The American College of Radiology lauded the AMA’s policy update that recognizes the importance of screening mammography starting at age 40.
The American College of Radiology lauded the American Medical Association’s policy update this week that recognizes the importance of breast cancer screening mammography starting at age 40.
Paul Ellenbogen, MD, FACR, chair of the ACR Board of Chancellors, noted that since mammography screening became widespread, the breast cancer death rate in the U.S. had dropped more than 30 percent - even among women ages 40 to 49.
“The ACR urges women ages 40-and-over to receive annual mammograms,” he said in a statement. “Women need access to these lifesaving exams. Government and insurers should not get in the way of this care.”
The ACR noted its support of several items in the AMA’s position, including that the AMA:
• recognizes the mortality reduction benefit of screening mammography and supports its use as a tool to detect breast cancer.
• believes that beginning at the age of 40 years, all women should be eligible for screening mammography.
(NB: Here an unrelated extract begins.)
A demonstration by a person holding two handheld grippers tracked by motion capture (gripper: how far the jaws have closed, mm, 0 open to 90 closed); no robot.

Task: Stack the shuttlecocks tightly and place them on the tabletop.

The AMA also supports insurance coverage for screening mammography, and encourages physicians to discuss the benefits and risks with their patients.
The ACR also praised the AMA’s resolution expressing concern about the recent recommendations by the United States Preventative Service Task Force that would limit screening to women over 50. The AMA also encouraged the USPSTF to “implement procedures that allow for meaningful input on recommendation development from specialists and stakeholders in the topic area under study.”
“The bottom line is that discontinuing regular mammograms may save a few dollars in the short term, but will result in thousands more breast cancer deaths each year,” Barbara Monsees, MD, chair of the ACR Breast Imaging Commission, said in a statement. “That human cost is too high.”